*Exercise requirements*
The entries below should appear again in your reply, word for word.
-------- Entries shown --------
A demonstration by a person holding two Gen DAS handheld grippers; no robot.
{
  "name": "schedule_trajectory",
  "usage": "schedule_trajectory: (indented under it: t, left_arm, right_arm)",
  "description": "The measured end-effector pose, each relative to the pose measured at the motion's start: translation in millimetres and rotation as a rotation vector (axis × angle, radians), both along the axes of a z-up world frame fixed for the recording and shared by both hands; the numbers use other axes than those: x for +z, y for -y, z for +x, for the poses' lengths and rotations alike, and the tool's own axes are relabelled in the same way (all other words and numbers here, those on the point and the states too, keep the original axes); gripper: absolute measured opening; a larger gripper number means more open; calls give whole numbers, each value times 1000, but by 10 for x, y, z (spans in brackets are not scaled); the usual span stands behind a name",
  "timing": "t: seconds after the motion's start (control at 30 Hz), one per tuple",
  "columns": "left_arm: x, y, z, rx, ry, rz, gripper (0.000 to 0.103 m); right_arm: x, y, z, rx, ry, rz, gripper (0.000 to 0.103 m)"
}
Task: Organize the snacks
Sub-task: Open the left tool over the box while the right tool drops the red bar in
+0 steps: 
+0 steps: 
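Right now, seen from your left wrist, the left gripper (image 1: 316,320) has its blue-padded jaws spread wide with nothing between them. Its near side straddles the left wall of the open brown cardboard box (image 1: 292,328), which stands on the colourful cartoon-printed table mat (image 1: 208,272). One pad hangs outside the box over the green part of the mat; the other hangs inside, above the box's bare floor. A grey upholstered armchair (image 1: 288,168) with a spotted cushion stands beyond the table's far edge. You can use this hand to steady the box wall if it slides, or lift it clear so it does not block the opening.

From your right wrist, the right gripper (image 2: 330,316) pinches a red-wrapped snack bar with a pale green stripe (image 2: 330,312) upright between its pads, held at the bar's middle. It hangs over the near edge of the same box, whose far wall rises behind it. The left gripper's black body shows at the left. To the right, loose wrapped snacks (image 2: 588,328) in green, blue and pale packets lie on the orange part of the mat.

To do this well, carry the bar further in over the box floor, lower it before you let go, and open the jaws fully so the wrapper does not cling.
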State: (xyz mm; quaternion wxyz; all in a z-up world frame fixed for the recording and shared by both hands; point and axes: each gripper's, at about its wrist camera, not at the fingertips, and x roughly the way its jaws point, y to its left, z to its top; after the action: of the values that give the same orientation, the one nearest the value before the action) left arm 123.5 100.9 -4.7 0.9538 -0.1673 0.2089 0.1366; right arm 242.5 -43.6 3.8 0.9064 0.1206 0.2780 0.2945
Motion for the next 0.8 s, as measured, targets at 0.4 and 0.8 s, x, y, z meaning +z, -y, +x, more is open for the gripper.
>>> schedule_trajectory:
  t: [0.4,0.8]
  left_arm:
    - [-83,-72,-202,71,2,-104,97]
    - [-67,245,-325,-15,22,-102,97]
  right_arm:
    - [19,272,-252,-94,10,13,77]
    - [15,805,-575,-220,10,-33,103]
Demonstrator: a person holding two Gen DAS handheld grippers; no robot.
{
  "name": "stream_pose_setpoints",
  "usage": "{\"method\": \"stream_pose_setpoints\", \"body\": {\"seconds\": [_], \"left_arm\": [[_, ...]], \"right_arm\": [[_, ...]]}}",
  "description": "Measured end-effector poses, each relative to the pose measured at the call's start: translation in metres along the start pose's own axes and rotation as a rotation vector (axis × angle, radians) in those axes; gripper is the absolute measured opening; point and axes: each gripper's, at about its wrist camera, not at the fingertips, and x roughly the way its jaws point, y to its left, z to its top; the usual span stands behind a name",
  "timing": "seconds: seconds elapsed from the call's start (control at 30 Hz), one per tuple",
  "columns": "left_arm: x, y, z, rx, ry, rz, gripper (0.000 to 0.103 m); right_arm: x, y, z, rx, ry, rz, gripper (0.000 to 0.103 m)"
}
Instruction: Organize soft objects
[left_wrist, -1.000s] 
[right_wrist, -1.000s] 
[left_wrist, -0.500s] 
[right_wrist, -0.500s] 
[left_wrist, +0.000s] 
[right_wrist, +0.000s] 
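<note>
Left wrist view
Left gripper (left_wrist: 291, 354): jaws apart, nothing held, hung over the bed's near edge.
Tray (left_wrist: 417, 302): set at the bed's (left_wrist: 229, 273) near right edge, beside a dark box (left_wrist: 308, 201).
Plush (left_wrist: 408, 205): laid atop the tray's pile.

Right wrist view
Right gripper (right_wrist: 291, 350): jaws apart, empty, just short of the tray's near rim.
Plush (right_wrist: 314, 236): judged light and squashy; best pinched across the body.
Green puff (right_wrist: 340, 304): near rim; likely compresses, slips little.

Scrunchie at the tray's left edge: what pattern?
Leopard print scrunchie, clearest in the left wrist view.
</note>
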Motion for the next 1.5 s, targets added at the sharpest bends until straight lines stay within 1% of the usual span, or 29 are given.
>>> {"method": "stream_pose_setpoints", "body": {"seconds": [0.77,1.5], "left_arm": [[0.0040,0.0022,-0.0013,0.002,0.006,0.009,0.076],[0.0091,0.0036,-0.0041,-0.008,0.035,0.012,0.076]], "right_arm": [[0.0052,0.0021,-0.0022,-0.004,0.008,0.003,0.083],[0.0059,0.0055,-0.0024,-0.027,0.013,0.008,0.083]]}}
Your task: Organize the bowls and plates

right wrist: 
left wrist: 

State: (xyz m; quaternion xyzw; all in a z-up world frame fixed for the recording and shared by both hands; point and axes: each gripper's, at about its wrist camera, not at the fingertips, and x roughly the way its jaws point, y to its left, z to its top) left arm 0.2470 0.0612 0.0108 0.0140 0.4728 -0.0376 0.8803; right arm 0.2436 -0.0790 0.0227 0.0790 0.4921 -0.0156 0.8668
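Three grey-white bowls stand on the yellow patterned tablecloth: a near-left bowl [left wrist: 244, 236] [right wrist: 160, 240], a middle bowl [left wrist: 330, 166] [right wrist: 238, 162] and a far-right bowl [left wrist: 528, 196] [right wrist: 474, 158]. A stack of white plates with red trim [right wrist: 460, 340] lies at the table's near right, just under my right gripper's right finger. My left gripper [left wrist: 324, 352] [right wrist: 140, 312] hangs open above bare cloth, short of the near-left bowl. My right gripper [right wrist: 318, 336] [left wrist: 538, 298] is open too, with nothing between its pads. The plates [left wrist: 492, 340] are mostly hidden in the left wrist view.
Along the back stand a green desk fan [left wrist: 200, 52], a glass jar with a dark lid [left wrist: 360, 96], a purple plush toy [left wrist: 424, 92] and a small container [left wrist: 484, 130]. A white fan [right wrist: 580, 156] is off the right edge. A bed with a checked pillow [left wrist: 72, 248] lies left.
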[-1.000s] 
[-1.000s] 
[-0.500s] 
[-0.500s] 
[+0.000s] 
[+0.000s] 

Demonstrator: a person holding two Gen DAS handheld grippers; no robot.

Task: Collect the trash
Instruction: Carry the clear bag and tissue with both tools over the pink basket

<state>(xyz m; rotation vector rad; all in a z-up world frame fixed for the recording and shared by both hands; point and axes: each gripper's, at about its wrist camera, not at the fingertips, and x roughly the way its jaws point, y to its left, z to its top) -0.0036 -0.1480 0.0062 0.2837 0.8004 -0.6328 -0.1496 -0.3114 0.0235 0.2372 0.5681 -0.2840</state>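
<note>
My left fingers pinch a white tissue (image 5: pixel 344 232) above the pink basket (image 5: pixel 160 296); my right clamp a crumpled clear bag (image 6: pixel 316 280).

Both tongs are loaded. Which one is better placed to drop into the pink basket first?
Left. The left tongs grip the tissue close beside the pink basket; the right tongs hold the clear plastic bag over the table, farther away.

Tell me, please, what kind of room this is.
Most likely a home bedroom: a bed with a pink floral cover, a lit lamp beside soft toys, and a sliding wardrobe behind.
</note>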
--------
*Exercise solution*
A demonstration by a person holding two Gen DAS handheld grippers; no robot.
{
  "name": "schedule_trajectory",
  "usage": "schedule_trajectory: (indented under it: t, left_arm, right_arm)",
  "description": "The measured end-effector pose, each relative to the pose measured at the motion's start: translation in millimetres and rotation as a rotation vector (axis × angle, radians), both along the axes of a z-up world frame fixed for the recording and shared by both hands; the numbers use other axes than those: x for +z, y for -y, z for +x, for the poses' lengths and rotations alike, and the tool's own axes are relabelled in the same way (all other words and numbers here, those on the point and the states too, keep the original axes); gripper: absolute measured opening; a larger gripper number means more open; calls give whole numbers, each value times 1000, but by 10 for x, y, z (spans in brackets are not scaled); the usual span stands behind a name",
  "timing": "t: seconds after the motion's start (control at 30 Hz), one per tuple",
  "columns": "left_arm: x, y, z, rx, ry, rz, gripper (0.000 to 0.103 m); right_arm: x, y, z, rx, ry, rz, gripper (0.000 to 0.103 m)"
}
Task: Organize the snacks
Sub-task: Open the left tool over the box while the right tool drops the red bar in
+0 steps: 
+0 steps: 
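Right now, seen from your left wrist, the left gripper (image 1: 316,320) has its blue-padded jaws spread wide with nothing between them. Its near side straddles the left wall of the open brown cardboard box (image 1: 292,328), which stands on the colourful cartoon-printed table mat (image 1: 208,272). One pad hangs outside the box over the green part of the mat; the other hangs inside, above the box's bare floor. A grey upholstered armchair (image 1: 288,168) with a spotted cushion stands beyond the table's far edge. You can use this hand to steady the box wall if it slides, or lift it clear so it does not block the opening.

From your right wrist, the right gripper (image 2: 330,316) pinches a red-wrapped snack bar with a pale green stripe (image 2: 330,312) upright between its pads, held at the bar's middle. It hangs over the near edge of the same box, whose far wall rises behind it. The left gripper's black body shows at the left. To the right, loose wrapped snacks (image 2: 588,328) in green, blue and pale packets lie on the orange part of the mat.

To do this well, carry the bar further in over the box floor, lower it before you let go, and open the jaws fully so the wrapper does not cling.
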State: (xyz mm; quaternion wxyz; all in a z-up world frame fixed for the recording and shared by both hands; point and axes: each gripper's, at about its wrist camera, not at the fingertips, and x roughly the way its jaws point, y to its left, z to its top; after the action: of the values that give the same orientation, the one nearest the value before the action) left arm 123.5 100.9 -4.7 0.9538 -0.1673 0.2089 0.1366; right arm 242.5 -43.6 3.8 0.9064 0.1206 0.2780 0.2945
Motion for the next 0.8 s, as measured, targets at 0.4 and 0.8 s, x, y, z meaning +z, -y, +x, more is open for the gripper.
>>> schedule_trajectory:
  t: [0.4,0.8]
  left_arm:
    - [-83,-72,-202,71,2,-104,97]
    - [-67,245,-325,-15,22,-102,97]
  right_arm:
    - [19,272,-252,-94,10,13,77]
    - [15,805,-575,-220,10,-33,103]
Demonstrator: a person holding two Gen DAS handheld grippers; no robot.
{
  "name": "stream_pose_setpoints",
  "usage": "{\"method\": \"stream_pose_setpoints\", \"body\": {\"seconds\": [_], \"left_arm\": [[_, ...]], \"right_arm\": [[_, ...]]}}",
  "description": "Measured end-effector poses, each relative to the pose measured at the call's start: translation in metres along the start pose's own axes and rotation as a rotation vector (axis × angle, radians) in those axes; gripper is the absolute measured opening; point and axes: each gripper's, at about its wrist camera, not at the fingertips, and x roughly the way its jaws point, y to its left, z to its top; the usual span stands behind a name",
  "timing": "seconds: seconds elapsed from the call's start (control at 30 Hz), one per tuple",
  "columns": "left_arm: x, y, z, rx, ry, rz, gripper (0.000 to 0.103 m); right_arm: x, y, z, rx, ry, rz, gripper (0.000 to 0.103 m)"
}
Instruction: Organize soft objects
[left_wrist, -1.000s] 
[right_wrist, -1.000s] 
[left_wrist, -0.500s] 
[right_wrist, -0.500s] 
[left_wrist, +0.000s] 
[right_wrist, +0.000s] 
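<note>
Left wrist view
Left gripper (left_wrist: 291, 354): jaws apart, nothing held, hung over the bed's near edge.
Tray (left_wrist: 417, 302): set at the bed's (left_wrist: 229, 273) near right edge, beside a dark box (left_wrist: 308, 201).
Plush (left_wrist: 408, 205): laid atop the tray's pile.

Right wrist view
Right gripper (right_wrist: 291, 350): jaws apart, empty, just short of the tray's near rim.
Plush (right_wrist: 314, 236): judged light and squashy; best pinched across the body.
Green puff (right_wrist: 340, 304): near rim; likely compresses, slips little.

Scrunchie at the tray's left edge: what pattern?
Leopard print scrunchie, clearest in the left wrist view.
</note>
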Motion for the next 1.5 s, targets added at the sharpest bends until straight lines stay within 1% of the usual span, or 29 are given.
>>> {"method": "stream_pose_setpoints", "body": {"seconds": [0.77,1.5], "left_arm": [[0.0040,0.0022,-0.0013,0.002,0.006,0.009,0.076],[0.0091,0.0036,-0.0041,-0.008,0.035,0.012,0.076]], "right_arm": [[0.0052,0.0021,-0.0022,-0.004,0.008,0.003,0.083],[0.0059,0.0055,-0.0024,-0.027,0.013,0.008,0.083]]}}
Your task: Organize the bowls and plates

right wrist: 
left wrist: 

State: (xyz m; quaternion xyzw; all in a z-up world frame fixed for the recording and shared by both hands; point and axes: each gripper's, at about its wrist camera, not at the fingertips, and x roughly the way its jaws point, y to its left, z to its top) left arm 0.2470 0.0612 0.0108 0.0140 0.4728 -0.0376 0.8803; right arm 0.2436 -0.0790 0.0227 0.0790 0.4921 -0.0156 0.8668
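Three grey-white bowls stand on the yellow patterned tablecloth: a near-left bowl [left wrist: 244, 236] [right wrist: 160, 240], a middle bowl [left wrist: 330, 166] [right wrist: 238, 162] and a far-right bowl [left wrist: 528, 196] [right wrist: 474, 158]. A stack of white plates with red trim [right wrist: 460, 340] lies at the table's near right, just under my right gripper's right finger. My left gripper [left wrist: 324, 352] [right wrist: 140, 312] hangs open above bare cloth, short of the near-left bowl. My right gripper [right wrist: 318, 336] [left wrist: 538, 298] is open too, with nothing between its pads. The plates [left wrist: 492, 340] are mostly hidden in the left wrist view.
Along the back stand a green desk fan [left wrist: 200, 52], a glass jar with a dark lid [left wrist: 360, 96], a purple plush toy [left wrist: 424, 92] and a small container [left wrist: 484, 130]. A white fan [right wrist: 580, 156] is off the right edge. A bed with a checked pillow [left wrist: 72, 248] lies left.
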[-1.000s] 
[-1.000s] 
[-0.500s] 
[-0.500s] 
[+0.000s] 
[+0.000s] 

Demonstrator: a person holding two Gen DAS handheld grippers; no robot.

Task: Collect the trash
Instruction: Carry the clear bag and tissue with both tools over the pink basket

<state>(xyz m; rotation vector rad; all in a z-up world frame fixed for the recording and shared by both hands; point and axes: each gripper's, at about its wrist camera, not at the fingertips, and x roughly the way its jaws point, y to its left, z to its top) -0.0036 -0.1480 0.0062 0.2837 0.8004 -0.6328 -0.1496 -0.3114 0.0235 0.2372 0.5681 -0.2840</state>
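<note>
My left fingers pinch a white tissue (image 5: pixel 344 232) above the pink basket (image 5: pixel 160 296); my right clamp a crumpled clear bag (image 6: pixel 316 280).

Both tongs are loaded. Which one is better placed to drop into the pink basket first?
Left. The left tongs grip the tissue close beside the pink basket; the right tongs hold the clear plastic bag over the table, farther away.

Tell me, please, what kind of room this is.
Most likely a home bedroom: a bed with a pink floral cover, a lit lamp beside soft toys, and a sliding wardrobe behind.
</note>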

This answer requires no further additions.